- The paper introduces a PMI framework integrating working and long-term memory to enhance inference on complex tasks.
- The methodology simulates human cognitive processes using perception, dual-level memory, and multi-head attention for precise results.
- Experiments show notable error rate reduction on bAbI tasks and improved relational reasoning performance over standard models.
A Framework for Inference Inspired by Human Memory Mechanisms
Introduction
The paper proposes a novel approach to integrating human-like memory mechanisms in AI systems to enhance inference, particularly on complex reasoning tasks. By incorporating a Perception, Memory, and Inference (PMI) framework, the approach aims to replicate aspects of the human brain's memory system—specifically, leveraging both working and long-term memory. This framework is utilized to address limitations in current neural network architectures concerning long-term information retention and relational reasoning.

Figure 1: PMI framework
Methodology
The PMI framework comprises three major modules: perception, memory, and inference. Each module is designed to simulate the functionalities it is named after, inspired by cognitive neuroscience theories such as Multiple Memory Systems and Global Workspace Theory.
- Perception Component: Converts input data (textual, visual, etc.) into an internal representation utilizing techniques such as embedding and positional encoding similar to those in Transformers and ViT.
- Dual-Level Memory:
- Working Memory (WM): Operates as a limited-capacity buffer for current relevant information, updated through a competitive write mechanism enabling selective retention.
- Long-Term Memory (LTM): Structured as a higher-dimensional tensor to capture lasting relational knowledge, updated via tensorial operations to embed long-range interactions and cumulative knowledge.
- Inference Module: Retrieves pertinent information from both WM and LTM to refine understanding and extract insight. This involves complex interactions employing content-based addressing mechanisms, including multi-head attention for better information synthesis.
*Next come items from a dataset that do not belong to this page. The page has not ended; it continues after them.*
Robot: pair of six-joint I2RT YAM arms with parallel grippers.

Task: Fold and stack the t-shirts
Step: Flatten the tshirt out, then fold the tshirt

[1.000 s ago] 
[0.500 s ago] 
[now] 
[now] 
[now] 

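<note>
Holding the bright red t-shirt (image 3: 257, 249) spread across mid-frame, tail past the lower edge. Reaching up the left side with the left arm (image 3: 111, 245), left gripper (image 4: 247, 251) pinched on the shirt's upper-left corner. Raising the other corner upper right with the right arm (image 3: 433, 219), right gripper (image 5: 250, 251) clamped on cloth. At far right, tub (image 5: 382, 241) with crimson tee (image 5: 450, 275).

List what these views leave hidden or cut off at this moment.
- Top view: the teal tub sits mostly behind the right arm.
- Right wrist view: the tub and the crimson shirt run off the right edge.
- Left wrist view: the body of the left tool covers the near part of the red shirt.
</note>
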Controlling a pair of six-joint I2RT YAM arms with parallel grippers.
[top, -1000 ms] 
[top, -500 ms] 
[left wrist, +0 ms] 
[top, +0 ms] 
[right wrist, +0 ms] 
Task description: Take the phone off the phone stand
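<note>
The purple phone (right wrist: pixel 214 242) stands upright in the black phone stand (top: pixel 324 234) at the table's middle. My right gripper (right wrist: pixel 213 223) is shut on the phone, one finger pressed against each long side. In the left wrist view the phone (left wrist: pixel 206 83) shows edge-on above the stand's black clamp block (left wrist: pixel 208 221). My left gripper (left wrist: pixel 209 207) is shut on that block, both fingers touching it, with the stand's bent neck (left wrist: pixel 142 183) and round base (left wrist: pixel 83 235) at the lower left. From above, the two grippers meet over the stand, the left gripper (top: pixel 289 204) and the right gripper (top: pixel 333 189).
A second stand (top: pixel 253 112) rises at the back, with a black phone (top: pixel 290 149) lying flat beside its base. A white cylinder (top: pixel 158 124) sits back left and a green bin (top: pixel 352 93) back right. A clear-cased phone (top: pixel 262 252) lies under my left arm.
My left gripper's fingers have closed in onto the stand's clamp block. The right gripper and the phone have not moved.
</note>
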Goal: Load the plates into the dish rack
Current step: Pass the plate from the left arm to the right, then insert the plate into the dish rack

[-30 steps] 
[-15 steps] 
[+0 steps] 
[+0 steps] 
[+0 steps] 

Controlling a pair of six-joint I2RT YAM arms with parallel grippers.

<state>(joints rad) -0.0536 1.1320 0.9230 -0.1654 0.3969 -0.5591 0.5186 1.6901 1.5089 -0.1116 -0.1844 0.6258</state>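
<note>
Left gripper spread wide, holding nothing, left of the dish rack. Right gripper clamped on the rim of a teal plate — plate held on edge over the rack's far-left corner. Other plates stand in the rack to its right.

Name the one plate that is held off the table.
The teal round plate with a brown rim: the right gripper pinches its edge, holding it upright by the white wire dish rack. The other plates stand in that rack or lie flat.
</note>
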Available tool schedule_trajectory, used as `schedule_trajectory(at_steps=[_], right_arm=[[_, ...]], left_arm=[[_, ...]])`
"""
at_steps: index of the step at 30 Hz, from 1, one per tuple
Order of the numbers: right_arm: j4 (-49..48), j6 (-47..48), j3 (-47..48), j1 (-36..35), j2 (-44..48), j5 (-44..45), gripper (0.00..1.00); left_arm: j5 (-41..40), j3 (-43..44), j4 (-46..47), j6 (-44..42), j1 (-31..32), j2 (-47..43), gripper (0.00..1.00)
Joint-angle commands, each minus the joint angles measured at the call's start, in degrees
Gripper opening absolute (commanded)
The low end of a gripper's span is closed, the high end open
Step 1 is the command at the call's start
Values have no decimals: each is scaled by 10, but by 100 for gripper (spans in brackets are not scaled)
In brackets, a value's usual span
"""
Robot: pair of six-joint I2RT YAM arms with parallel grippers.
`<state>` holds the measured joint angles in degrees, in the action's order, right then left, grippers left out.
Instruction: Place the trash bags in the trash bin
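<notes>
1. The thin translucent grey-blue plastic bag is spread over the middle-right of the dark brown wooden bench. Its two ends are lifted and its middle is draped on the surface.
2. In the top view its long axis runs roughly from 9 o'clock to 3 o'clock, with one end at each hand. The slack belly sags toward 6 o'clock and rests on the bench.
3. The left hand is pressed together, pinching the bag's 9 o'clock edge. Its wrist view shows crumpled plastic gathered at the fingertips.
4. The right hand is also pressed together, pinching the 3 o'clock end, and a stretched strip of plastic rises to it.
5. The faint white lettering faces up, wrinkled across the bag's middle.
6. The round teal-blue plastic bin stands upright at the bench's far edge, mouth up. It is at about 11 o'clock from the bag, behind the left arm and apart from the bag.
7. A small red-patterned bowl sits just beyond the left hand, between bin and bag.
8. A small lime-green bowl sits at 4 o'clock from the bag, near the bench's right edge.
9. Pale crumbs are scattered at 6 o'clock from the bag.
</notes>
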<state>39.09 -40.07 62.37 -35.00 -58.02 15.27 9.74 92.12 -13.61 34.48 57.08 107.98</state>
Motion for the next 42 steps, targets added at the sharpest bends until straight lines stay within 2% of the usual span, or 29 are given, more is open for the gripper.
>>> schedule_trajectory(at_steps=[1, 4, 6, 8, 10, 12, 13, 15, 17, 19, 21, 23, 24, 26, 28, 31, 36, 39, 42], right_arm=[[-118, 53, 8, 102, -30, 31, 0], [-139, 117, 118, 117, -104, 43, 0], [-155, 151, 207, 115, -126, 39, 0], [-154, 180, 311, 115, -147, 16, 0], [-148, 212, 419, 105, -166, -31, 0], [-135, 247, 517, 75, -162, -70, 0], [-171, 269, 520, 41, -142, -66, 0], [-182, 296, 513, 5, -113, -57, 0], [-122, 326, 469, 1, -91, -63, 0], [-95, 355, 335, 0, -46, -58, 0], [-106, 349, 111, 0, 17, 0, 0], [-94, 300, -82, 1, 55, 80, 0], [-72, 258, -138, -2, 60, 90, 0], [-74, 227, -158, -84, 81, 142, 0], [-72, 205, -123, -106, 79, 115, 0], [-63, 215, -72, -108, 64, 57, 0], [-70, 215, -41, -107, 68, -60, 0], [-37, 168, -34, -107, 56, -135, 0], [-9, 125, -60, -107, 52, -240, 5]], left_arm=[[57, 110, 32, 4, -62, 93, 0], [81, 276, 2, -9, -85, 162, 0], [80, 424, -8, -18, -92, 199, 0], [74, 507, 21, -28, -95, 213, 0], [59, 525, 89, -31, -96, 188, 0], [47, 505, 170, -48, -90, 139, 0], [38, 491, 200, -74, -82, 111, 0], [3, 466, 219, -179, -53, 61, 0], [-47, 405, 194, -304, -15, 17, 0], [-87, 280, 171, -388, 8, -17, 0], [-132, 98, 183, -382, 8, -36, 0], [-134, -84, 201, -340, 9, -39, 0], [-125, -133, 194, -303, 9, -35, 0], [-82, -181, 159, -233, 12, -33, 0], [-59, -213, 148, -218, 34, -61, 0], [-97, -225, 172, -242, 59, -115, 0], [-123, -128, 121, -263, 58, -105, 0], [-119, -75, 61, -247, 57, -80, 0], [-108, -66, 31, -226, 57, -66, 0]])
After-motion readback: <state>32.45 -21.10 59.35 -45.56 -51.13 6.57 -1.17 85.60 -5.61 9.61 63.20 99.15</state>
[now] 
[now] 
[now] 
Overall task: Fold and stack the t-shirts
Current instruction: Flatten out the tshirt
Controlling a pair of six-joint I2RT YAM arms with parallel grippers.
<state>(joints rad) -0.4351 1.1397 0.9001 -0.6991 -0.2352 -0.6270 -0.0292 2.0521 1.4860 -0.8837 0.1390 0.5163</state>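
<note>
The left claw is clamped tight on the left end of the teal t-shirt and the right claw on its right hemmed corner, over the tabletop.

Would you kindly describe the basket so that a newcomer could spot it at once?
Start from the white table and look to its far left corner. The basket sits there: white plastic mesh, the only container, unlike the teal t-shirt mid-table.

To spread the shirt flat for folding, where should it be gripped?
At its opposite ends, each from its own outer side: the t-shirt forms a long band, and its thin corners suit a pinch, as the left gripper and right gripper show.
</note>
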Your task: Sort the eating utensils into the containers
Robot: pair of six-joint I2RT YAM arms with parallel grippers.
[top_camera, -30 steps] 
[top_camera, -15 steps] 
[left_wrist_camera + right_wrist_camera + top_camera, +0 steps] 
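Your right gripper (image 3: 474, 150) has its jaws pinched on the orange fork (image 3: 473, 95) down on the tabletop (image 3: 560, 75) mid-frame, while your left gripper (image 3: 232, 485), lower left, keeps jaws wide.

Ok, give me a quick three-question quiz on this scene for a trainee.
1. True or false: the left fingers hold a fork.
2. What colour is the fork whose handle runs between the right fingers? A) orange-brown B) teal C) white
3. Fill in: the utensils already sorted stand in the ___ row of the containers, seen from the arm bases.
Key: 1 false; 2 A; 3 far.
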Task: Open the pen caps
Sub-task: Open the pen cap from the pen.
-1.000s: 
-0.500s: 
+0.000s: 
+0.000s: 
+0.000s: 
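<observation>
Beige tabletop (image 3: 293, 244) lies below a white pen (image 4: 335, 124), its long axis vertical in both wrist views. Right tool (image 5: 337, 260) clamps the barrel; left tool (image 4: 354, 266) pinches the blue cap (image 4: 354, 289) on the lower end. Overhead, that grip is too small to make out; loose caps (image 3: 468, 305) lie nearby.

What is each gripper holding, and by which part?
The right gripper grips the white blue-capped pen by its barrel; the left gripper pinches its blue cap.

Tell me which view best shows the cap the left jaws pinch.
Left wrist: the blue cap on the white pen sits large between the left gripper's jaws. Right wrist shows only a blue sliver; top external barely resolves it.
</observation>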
Figure 2: Attention patterns between inputs and WM
Experiments and Results
The framework was evaluated by enhancing existing Transformer and CNN architectures, achieving superior performance across diverse tasks such as image classification, question-answering (QA), and relational reasoning.
- bAbI Tasks: In applied tests on bAbI, a QA task set, the PMI-enhanced models significantly reduced error rates, demonstrating the effective use of long-term relational memory in reasoning tasks.
- Example: Performance improved from baseline models (such as LSTM) with PMI-TR achieving mean error rates as low as 2.55% compared to 27.3% of LSTM.
- Sort-of-CLEVR Dataset: On tasks requiring relational reasoning, such as identifying object relationships, the PMI framework showed faster convergence and higher accuracy than competing models.


Figure 3: Unary Accuracy
Implications
The PMI framework offers a robust method for enhancing existing neural architectures, particularly when tasks require retaining and reasoning over relational information across multiple steps. Concretely, it paves the way for incorporating richer cognitive models into AI, which better mimic human-like processing capabilities.
Conclusion
By bridging cognitive architectures with deep learning, the PMI framework not only improves task performance but also enriches our approach to building more human-like AI systems in diverse application domains. Future work should explore the integration of similar cognitive-inspired frameworks across a wider variety of neural architectures and tasks, potentially expanding the understanding of AI's capabilities in simulating human cognitive processes.
The provided figures show the PMI framework, unary accuracy on benchmarks, and attention patterns in memory, illustrating the mechanisms and outcomes of the proposed methodology.